To partially obviate the bias due to the different follow-up length among the studies and, within each study, between the two treatment arms and to consider not only the number of events but also their timing and the follow-up of censored patients, HRs were considered in the analysis when reported in the included studies.

Two separate analyses were conducted for crude and adjusted summary estimates (both OR and HR) and aHR was considered the primary endpoint in the meta-analysis.

Chi-square and I² tests were used for across studies comparison of the percentage of variability attributable to heterogeneity beyond chance. p < 0.10 for chi-square test and I² <20% were interpreted as low-level heterogeneity.

Probability of publication bias was assessed using funnel plots and with Begg and Mazumdar’s test.

Sensitivity analysis was conducted according to the quality of included studies (high versus low), location of the studies (Asia versus western), and study design (RCT versus observational).

A subgroup analysis based on several statin molecule and class (lipophilic versus hydrophilic), etiology of liver disease, presence of diabetes, and cumulative defined daily dose (cDDD: ≤365 versus >365) was performed.

All statistical analyses were conducted using RevMan 5.3 software (the Cochrane Collaboration, Oxford, UK).

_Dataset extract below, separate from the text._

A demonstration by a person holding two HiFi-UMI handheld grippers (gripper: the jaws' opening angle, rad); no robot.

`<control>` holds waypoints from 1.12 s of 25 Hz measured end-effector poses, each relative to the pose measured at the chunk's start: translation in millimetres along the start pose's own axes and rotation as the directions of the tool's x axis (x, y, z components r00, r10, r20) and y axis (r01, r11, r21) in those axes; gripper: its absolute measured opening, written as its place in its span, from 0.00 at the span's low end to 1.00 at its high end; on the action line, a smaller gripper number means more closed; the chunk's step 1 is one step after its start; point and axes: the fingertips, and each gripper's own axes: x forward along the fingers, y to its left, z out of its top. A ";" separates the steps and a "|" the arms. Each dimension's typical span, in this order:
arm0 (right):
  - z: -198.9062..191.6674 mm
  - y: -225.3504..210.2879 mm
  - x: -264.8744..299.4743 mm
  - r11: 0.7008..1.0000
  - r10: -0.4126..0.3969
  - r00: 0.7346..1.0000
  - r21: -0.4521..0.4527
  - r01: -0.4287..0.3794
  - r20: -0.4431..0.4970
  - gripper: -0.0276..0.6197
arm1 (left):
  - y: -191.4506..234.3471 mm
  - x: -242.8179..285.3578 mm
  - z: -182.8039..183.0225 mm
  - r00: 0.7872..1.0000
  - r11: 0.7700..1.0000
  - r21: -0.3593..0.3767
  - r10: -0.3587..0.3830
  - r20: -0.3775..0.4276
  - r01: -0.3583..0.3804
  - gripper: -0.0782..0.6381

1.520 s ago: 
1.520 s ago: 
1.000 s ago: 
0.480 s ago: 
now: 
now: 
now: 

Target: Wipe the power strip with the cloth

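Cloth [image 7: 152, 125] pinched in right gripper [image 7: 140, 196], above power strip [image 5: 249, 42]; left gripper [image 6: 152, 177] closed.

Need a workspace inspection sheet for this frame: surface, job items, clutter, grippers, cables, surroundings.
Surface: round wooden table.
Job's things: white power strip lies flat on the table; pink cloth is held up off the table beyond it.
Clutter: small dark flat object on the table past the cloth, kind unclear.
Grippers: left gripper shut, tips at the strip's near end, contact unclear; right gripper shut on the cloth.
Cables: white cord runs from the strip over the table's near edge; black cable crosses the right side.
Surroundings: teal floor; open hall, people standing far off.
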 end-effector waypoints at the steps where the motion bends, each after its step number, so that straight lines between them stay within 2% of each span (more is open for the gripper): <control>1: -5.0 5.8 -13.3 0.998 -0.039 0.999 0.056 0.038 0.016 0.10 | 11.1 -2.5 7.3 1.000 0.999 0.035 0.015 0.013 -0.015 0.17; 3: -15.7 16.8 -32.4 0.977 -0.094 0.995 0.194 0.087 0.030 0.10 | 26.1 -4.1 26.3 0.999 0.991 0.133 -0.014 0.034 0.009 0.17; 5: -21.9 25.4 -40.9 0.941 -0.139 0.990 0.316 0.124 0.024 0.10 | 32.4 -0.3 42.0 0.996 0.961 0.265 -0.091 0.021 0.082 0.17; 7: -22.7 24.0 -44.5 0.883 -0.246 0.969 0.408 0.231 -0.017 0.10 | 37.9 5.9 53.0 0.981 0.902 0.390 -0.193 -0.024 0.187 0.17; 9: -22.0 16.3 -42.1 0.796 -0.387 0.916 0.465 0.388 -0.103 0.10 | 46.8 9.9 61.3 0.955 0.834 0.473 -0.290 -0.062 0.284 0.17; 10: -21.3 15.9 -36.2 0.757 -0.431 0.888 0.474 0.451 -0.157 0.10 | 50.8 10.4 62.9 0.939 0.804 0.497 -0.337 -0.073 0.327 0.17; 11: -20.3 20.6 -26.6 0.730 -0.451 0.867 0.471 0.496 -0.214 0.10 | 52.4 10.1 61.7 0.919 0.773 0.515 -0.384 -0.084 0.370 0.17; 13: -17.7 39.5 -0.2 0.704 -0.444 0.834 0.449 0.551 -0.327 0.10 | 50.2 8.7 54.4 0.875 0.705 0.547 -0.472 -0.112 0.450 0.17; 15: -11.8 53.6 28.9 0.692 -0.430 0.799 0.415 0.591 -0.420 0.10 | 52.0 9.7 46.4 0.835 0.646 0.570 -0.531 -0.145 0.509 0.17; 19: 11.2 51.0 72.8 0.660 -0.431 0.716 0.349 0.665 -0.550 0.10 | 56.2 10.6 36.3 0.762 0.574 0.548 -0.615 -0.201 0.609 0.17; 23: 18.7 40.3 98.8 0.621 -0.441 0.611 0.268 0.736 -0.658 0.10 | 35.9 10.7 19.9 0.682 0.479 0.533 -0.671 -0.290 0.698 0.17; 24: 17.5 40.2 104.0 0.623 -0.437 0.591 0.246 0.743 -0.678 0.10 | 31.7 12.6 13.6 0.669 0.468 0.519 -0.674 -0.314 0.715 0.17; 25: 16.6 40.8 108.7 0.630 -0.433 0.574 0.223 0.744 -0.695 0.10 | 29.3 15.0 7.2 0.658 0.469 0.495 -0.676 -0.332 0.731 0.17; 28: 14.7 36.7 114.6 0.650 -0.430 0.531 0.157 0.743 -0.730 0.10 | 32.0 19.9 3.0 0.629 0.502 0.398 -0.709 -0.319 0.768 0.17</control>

For all calculations a two-tailed p-value of <0.05 was considered statistically significant.

5. Conclusions

Our meta-analysis demonstrates the beneficial chemopreventive effect of statins against HCC occurrence. This effect is dose-dependent and more pronounced with lipophilic statins. Further studies are warranted to confirm these results and to identify the exact setting where this anti-oncogenic effect could be enhanced.